All of the listing below must be repeated word for word. Pictures are the only thing to omit.

################

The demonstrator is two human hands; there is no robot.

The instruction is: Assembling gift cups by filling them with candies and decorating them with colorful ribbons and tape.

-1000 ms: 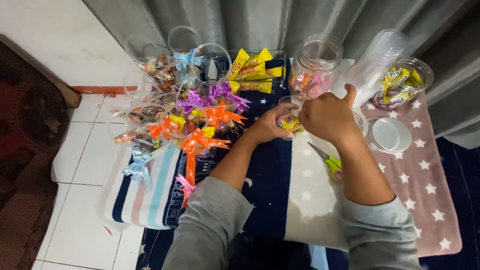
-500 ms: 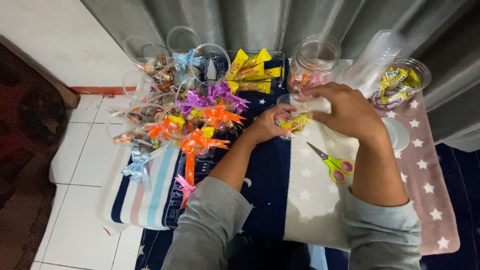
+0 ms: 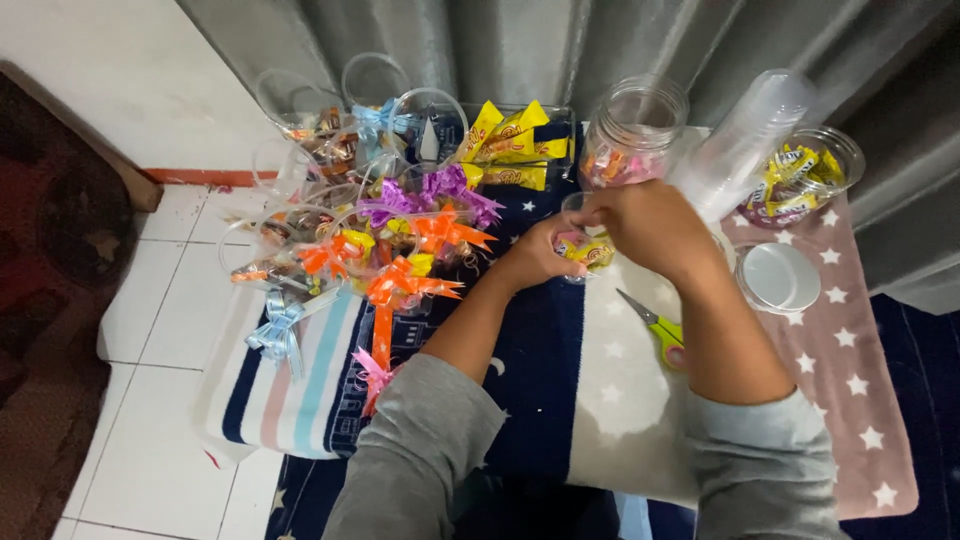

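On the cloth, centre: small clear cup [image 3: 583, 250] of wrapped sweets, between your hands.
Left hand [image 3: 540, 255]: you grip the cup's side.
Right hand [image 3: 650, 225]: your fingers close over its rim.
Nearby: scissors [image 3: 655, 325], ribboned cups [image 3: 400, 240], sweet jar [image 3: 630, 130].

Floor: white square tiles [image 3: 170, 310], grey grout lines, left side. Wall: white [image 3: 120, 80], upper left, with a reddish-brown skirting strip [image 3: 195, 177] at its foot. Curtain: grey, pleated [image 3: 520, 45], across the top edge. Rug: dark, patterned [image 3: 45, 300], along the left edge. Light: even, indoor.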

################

> [WRITTEN RESPONSE]
The demonstrator is two human hands; there is no robot.

The instruction is: Assembling gift cups by filling them with candies and decorating them with colorful ribbons and tape.

-1000 ms: 
-500 ms: 
+0 ms: 

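On the cloth, centre: small clear cup [image 3: 583, 250] of wrapped sweets, between your hands.
Left hand [image 3: 540, 255]: you grip the cup's side.
Right hand [image 3: 650, 225]: your fingers close over its rim.
Nearby: scissors [image 3: 655, 325], ribboned cups [image 3: 400, 240], sweet jar [image 3: 630, 130].

Floor: white square tiles [image 3: 170, 310], grey grout lines, left side. Wall: white [image 3: 120, 80], upper left, with a reddish-brown skirting strip [image 3: 195, 177] at its foot. Curtain: grey, pleated [image 3: 520, 45], across the top edge. Rug: dark, patterned [image 3: 45, 300], along the left edge. Light: even, indoor.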

With this, the exercise has been completed.